What is expected:
Copy the data below exactly.

Material provided:
━━━━
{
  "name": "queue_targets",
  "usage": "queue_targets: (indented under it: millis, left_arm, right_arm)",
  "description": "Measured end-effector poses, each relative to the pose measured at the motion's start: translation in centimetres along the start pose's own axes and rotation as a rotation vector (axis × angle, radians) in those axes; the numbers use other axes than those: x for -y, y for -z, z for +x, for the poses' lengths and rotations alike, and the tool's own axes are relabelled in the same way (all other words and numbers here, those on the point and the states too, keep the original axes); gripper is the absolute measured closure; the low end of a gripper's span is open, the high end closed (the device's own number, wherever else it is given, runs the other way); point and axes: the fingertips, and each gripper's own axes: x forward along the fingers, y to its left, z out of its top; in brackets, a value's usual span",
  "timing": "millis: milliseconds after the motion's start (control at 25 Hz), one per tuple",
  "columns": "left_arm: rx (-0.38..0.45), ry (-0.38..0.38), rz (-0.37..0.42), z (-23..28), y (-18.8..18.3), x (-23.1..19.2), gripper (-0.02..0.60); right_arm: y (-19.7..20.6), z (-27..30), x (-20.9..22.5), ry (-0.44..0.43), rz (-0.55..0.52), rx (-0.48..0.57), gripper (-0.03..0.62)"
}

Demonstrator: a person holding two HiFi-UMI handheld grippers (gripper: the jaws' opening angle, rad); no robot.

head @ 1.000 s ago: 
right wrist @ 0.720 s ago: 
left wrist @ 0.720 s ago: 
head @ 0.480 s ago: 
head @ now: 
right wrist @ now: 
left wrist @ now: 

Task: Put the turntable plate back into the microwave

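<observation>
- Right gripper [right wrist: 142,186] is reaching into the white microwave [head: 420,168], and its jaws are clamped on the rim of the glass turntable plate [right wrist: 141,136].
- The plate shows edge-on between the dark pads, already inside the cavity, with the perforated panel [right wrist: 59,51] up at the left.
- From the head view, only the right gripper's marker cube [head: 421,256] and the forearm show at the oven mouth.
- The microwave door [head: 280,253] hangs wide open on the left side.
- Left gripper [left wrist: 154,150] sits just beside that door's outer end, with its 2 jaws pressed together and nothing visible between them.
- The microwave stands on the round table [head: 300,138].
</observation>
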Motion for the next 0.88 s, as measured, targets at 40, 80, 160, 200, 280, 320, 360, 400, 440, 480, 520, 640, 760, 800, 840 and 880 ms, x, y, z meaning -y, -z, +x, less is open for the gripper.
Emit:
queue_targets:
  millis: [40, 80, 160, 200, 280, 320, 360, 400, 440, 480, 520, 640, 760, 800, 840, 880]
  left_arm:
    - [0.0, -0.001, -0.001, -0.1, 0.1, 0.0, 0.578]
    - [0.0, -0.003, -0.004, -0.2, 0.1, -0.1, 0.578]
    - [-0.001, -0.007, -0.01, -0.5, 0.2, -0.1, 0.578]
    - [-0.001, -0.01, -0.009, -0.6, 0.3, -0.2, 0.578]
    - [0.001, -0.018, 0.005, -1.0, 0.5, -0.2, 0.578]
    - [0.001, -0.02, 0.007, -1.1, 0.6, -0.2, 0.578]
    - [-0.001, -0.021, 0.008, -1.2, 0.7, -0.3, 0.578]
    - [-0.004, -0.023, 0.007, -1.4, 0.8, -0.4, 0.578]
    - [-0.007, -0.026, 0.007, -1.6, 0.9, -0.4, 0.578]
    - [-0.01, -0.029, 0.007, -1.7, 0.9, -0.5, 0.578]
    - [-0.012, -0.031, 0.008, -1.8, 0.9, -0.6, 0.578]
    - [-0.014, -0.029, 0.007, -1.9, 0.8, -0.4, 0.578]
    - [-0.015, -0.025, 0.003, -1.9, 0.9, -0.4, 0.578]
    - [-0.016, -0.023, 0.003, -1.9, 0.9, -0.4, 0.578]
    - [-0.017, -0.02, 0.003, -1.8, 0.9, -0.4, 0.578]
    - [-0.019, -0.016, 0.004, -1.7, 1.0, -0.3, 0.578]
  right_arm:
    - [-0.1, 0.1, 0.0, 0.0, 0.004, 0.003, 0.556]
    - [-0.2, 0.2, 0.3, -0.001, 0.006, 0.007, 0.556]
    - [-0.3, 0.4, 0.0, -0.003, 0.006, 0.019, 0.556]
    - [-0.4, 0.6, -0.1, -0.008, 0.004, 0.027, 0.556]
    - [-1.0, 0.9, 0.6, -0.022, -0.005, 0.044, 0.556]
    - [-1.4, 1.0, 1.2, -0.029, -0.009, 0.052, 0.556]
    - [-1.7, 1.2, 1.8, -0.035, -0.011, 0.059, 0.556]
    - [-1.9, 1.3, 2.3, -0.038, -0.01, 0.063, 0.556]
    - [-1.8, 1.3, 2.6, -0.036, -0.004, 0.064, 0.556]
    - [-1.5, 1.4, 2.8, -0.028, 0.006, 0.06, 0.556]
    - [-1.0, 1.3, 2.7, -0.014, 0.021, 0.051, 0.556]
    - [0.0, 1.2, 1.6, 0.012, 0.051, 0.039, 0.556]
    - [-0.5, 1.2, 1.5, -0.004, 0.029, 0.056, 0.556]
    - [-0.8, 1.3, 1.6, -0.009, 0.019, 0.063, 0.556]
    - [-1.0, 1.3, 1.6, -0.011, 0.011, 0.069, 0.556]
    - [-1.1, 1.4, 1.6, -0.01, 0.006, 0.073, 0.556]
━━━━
Result of the exercise:
{
  "name": "queue_targets",
  "usage": "queue_targets: (indented under it: millis, left_arm, right_arm)",
  "description": "Measured end-effector poses, each relative to the pose measured at the motion's start: translation in centimetres along the start pose's own axes and rotation as a rotation vector (axis × angle, radians) in those axes; the numbers use other axes than those: x for -y, y for -z, z for +x, for the poses' lengths and rotations alike, and the tool's own axes are relabelled in the same way (all other words and numbers here, those on the point and the states too, keep the original axes); gripper is the absolute measured closure; the low end of a gripper's span is open, the high end closed (the device's own number, wherever else it is given, runs the other way); point and axes: the fingertips, and each gripper's own axes: x forward along the fingers, y to its left, z out of its top; in brackets, a value's usual span",
  "timing": "millis: milliseconds after the motion's start (control at 25 Hz), one per tuple",
  "columns": "left_arm: rx (-0.38..0.45), ry (-0.38..0.38), rz (-0.37..0.42), z (-23..28), y (-18.8..18.3), x (-23.1..19.2), gripper (-0.02..0.60); right_arm: y (-19.7..20.6), z (-27..30), x (-20.9..22.5), ry (-0.44..0.43), rz (-0.55..0.52), rx (-0.48..0.57), gripper (-0.03..0.62)"
}

Demonstrator: a person holding two HiFi-UMI handheld grippers (gripper: the jaws' opening angle, rad); no robot.

head @ 1.000 s ago: 
right wrist @ 0.720 s ago: 
left wrist @ 0.720 s ago: 
head @ 0.480 s ago: 
head @ now: 
right wrist @ now: 
left wrist @ now: 

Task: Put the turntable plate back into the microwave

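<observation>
- Right gripper [right wrist: 142,186] is reaching into the white microwave [head: 420,168], and its jaws are clamped on the rim of the glass turntable plate [right wrist: 141,136].
- The plate shows edge-on between the dark pads, already inside the cavity, with the perforated panel [right wrist: 59,51] up at the left.
- From the head view, only the right gripper's marker cube [head: 421,256] and the forearm show at the oven mouth.
- The microwave door [head: 280,253] hangs wide open on the left side.
- Left gripper [left wrist: 154,150] sits just beside that door's outer end, with its 2 jaws pressed together and nothing visible between them.
- The microwave stands on the round table [head: 300,138].
</observation>
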Motion for the next 0.88 s, as measured, targets at 40, 80, 160, 200, 280, 320, 360, 400, 440, 480, 520, 640, 760, 800, 840 and 880 ms, x, y, z meaning -y, -z, +x, less is open for the gripper.
Emit:
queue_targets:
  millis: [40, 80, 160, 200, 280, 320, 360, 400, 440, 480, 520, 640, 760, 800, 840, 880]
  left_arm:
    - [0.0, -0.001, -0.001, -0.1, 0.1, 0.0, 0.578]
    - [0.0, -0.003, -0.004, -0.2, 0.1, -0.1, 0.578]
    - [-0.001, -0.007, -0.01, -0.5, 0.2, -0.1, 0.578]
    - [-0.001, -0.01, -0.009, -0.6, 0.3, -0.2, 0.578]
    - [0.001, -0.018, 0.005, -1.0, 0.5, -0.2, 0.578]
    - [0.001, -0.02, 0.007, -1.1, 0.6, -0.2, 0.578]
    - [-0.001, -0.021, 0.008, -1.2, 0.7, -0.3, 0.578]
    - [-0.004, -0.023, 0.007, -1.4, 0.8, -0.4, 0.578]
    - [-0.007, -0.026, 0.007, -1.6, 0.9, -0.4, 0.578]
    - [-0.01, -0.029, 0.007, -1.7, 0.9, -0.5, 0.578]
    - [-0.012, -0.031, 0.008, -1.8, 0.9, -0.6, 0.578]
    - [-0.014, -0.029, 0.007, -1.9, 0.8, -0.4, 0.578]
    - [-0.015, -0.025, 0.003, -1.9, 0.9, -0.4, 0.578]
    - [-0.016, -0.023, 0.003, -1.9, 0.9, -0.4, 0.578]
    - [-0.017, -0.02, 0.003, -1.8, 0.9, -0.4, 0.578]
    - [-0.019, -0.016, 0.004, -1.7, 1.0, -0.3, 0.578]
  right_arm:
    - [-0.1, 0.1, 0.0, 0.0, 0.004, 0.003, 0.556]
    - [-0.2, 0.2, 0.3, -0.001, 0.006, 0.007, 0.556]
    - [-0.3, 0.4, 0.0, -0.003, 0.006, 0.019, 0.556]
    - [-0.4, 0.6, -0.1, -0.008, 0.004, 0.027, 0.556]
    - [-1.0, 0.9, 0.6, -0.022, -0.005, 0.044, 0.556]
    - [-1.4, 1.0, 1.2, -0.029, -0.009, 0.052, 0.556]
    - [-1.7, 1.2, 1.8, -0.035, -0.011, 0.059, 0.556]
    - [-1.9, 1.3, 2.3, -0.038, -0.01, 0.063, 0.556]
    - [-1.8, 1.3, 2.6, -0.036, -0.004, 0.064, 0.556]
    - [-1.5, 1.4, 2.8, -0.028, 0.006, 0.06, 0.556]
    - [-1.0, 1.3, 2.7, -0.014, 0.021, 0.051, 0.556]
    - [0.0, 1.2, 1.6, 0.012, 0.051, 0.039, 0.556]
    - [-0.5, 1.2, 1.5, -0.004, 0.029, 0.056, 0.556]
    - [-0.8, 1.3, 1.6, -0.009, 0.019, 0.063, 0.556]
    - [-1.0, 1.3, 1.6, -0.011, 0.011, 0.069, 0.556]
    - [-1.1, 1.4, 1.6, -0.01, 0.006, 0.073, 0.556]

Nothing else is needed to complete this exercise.